WHAT NEEDS TO BE DONE |
Beginning with the line below that contains "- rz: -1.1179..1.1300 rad" and ending with the line that contains "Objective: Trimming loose", copy every line exactly. Copy nothing else.

>>>

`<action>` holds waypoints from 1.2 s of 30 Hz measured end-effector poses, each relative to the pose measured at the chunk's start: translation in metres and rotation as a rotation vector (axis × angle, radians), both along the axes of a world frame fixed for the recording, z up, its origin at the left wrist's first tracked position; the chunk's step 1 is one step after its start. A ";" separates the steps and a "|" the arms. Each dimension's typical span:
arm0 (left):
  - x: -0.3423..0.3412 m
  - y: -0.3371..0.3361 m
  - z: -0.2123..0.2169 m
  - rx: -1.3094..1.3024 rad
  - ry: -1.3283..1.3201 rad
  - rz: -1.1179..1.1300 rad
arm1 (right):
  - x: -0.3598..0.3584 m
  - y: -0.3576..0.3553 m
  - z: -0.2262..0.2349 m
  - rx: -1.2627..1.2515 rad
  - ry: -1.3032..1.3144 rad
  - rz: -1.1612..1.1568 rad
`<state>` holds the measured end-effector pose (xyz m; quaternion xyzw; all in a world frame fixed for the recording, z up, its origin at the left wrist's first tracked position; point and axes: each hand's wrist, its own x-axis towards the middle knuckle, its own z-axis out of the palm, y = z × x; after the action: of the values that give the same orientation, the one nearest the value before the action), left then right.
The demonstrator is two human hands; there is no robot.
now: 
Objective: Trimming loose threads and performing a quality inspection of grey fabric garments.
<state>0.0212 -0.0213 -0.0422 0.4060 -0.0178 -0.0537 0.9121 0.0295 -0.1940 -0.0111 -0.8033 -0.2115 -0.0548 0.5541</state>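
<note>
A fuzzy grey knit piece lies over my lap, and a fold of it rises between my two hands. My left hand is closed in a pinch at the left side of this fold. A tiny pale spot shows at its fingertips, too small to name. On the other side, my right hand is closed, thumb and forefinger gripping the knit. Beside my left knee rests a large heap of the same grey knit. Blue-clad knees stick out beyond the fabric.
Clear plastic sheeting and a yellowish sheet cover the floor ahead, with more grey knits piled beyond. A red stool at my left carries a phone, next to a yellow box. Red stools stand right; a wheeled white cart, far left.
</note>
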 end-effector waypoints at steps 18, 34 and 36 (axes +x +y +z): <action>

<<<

WORKED SOLUTION |
  - rz: -1.1179..1.1300 rad
arm1 (right):
  - x: -0.3598..0.3584 m
  - y: -0.3576..0.3553 m
  - z: -0.2262..0.2349 m
  - rx: -1.2627..1.2515 rad
  - ry: -1.3032..1.3144 rad
  - rz: -1.1612..1.1568 rad
`<state>` holds the measured end-effector pose (xyz m; quaternion xyzw; all in a world frame fixed for the recording, z up, its origin at the left wrist's first tracked position; point and axes: each hand's wrist, its own x-axis towards the middle knuckle, its own z-axis out of the palm, y = z × x; after the action: of the values that give the same orientation, the one nearest the value before the action), left then right.
The demonstrator is two human hands; there is no robot.
now: 
Objective: Trimming loose threads and performing a quality inspection of grey fabric garments.

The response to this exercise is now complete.